DOCK is a molecular docking program used in drug discovery. It was developed by Irwin D. Kuntz, Jr. and colleagues at UCSF (see UCSF DOCK). This program, given a protein binding site and a small molecule, tries to predict the correct binding mode of the small molecule in the binding site, and the associated binding energy. Small molecules with highly favorable binding energies could be new drug leads. This makes DOCK a valuable drug discovery tool. DOCK is typically used to screen massive libraries of millions of compounds against a protein to isolate potential drug leads. These leads are then further studied, and could eventually result in a new, marketable drug. DOCK works well as a screening procedure for generating leads, but is not currently as useful for optimization of those leads.

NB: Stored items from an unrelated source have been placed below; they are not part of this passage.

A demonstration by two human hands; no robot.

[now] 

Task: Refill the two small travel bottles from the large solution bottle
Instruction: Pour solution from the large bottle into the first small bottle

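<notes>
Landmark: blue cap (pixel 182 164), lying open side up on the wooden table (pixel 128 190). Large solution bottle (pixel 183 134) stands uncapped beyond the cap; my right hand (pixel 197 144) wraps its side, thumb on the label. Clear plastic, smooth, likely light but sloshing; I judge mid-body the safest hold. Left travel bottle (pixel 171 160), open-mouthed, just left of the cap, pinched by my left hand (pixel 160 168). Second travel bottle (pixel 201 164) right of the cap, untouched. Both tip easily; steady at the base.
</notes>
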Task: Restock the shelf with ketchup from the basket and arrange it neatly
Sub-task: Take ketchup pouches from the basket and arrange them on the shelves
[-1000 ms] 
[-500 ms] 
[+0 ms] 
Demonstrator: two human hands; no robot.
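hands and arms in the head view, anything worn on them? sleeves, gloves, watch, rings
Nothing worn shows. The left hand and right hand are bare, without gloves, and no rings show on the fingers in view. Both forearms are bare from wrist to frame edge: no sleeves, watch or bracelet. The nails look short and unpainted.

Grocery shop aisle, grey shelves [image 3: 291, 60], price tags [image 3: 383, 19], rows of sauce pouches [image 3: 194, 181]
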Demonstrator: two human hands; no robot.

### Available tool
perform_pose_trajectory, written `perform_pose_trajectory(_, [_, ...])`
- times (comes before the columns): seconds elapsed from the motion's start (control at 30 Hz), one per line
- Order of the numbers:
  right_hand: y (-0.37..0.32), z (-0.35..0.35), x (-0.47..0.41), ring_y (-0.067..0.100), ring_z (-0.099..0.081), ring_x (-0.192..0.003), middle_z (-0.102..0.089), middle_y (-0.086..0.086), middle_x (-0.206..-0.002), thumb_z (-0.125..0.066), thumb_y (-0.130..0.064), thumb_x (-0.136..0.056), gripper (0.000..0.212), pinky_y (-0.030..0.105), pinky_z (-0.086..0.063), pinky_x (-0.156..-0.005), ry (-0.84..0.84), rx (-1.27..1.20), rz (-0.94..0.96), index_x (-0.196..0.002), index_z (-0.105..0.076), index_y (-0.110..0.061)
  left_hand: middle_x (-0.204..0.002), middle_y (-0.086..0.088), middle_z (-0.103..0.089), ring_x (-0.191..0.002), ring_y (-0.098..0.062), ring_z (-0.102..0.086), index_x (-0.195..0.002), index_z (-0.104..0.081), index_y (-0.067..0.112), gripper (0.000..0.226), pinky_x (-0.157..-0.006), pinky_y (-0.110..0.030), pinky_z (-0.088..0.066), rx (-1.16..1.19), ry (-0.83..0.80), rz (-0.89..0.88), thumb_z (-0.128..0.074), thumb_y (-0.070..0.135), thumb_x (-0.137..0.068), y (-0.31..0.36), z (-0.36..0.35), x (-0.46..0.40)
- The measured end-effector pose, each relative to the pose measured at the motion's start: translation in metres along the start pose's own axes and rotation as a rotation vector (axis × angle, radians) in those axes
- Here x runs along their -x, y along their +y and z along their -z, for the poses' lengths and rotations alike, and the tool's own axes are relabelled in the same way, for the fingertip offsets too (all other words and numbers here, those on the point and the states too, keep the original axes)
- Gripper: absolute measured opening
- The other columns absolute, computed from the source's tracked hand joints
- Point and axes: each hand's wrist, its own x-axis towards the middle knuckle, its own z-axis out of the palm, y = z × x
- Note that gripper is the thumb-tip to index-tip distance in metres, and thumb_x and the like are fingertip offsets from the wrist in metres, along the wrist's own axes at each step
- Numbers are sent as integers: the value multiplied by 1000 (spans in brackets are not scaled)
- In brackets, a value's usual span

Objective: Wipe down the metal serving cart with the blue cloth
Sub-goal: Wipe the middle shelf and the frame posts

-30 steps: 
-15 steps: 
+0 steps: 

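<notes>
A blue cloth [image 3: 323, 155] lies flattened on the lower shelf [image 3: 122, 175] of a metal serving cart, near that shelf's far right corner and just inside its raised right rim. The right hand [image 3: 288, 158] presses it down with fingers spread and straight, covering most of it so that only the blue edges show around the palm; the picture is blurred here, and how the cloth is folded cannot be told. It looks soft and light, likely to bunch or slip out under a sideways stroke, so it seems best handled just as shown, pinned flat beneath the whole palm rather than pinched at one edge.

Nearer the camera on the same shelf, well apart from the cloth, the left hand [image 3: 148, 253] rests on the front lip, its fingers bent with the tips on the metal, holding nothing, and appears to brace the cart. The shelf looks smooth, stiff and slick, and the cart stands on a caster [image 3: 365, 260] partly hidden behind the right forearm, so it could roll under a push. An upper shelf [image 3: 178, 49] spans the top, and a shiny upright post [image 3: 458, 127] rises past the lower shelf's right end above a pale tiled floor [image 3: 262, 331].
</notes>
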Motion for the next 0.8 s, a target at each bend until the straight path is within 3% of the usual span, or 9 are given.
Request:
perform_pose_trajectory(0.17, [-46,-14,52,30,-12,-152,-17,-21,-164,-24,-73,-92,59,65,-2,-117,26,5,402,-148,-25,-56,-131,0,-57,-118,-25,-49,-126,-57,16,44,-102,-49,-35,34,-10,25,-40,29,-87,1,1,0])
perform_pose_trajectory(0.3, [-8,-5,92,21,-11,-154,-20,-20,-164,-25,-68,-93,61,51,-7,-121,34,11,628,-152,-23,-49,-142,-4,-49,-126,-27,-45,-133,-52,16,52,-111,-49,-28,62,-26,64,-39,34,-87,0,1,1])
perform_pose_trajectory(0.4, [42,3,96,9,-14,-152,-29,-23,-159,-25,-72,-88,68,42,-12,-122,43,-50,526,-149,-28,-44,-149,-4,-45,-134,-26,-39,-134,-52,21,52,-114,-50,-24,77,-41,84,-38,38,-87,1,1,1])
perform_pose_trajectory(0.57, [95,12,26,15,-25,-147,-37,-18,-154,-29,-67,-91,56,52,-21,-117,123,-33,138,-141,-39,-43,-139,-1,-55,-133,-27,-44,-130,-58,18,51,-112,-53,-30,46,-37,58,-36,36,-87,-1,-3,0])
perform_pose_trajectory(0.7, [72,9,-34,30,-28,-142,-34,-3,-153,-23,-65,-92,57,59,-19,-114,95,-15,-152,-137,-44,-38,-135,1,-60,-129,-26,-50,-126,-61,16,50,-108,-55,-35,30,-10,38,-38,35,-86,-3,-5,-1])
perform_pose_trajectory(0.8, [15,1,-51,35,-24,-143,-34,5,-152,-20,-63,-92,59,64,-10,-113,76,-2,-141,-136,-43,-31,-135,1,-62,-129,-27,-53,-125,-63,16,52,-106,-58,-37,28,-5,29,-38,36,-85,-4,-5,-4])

DOCK 6 uses an incremental construction algorithm called anchor and grow. It is described by a three-step process:

  1. Rigid portion of ligand (anchor) is docked by geometric methods.
  2. Non-rigid segments added in layers; energy minimized.
  3. The resulting configurations are 'pruned' and energy re-minimized, yielding the docked configurations.

HIV Protease

Joe

Organizing Directories

While performing docking, it is convenient to adopt a standard directory structure / naming scheme, so that files are easy to find / identify. For this tutorial, we will use something similar to the following: 

~username/AMS536/dock-tutorial/00.files/
                              /01.dockprep/
                              /02.surface-spheres/
                              /03.box-grid/
                              /04.dock/
                              /05.mini-virtual-screen/
                              /06.virtual-screen/

In addition, most of the important files that are derived from the original crystal structure will be given a prefix that is the same as the PDB code, '1HVR'. The following sections in this tutorial will adhere to this directory structure / naming scheme.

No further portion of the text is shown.